Comment vérifier vous-même les affirmations de connaissance nulle
Vous n'avez pas à nous croire sur parole. Ouvrez les outils de développement de votre navigateur sur une page de soumission Schweizerform. Observez l'onglet réseau pendant que vous soumettez. Regardez la charge utile qui quitte votre appareil. Vous verrez :
- Un blob chiffré encodé en hexadécimal pour la charge utile des réponses — aucune valeur de champ lisible
- Une clé AES enveloppée — plus courte, également du texte chiffré
- Un IV et une liaison AAD — métadonnées nécessaires au déchiffrement, mais pas les données elles-mêmes
Vous ne verrez nulle part les réponses en clair dans la requête. C'est le test. Un système qui échoue à ce test n'est pas à connaissance nulle, quels que soient ses arguments marketing.
L'essentiel
La connaissance nulle n'est pas un simple point de fonctionnalité — c'est un principe de conception qui force des choix d'ingénierie difficiles. Tout ce qui semble « facile » dans un SaaS classique (accès admin aux données, récupération de mot de passe restaurant les données, recherche plein texte côté serveur sur les contenus utilisateurs) doit être repensé ou reconstruit sur d'autres fondations.

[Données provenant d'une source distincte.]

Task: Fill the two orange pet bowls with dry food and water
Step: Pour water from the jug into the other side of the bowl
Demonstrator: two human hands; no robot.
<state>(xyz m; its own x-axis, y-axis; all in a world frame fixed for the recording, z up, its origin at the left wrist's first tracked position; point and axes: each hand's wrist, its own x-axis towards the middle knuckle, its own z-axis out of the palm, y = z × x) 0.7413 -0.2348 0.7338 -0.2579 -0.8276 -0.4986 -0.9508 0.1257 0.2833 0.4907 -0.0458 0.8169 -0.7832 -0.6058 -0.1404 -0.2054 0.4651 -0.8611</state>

Mais pour les données de formulaires sensibles — antécédents de patients, admissions juridiques, signalements d'alertes professionnelles, divulgations financières — cet effort est le seul vrai but. L'objectif n'est pas qu'on nous confie les données ; l'objectif est de rendre la question de la confiance sans objet. Quand le serveur ne peut physiquement pas lire ce qu'il stocke, toute la catégorie de menaces côté opérateur disparaît.
Schweizerform est à connaissance nulle par défaut sur chaque plan, y compris le plan gratuit. Aucune configuration nécessaire — l'architecture s'applique automatiquement à chaque formulaire et à chaque soumission.
Avertissement : Cet article est une information générale, pas un conseil juridique, réglementaire ou de conformité. Les descriptions techniques reflètent l'architecture Schweizerform au moment de la rédaction ; les détails d'implémentation peuvent évoluer. Les concepts cryptographiques et normes référencés sont décrits à un niveau conceptuel et ne remplacent pas une revue de sécurité formelle. Pour des situations spécifiques, consultez un professionnel qualifié en sécurité ou conformité.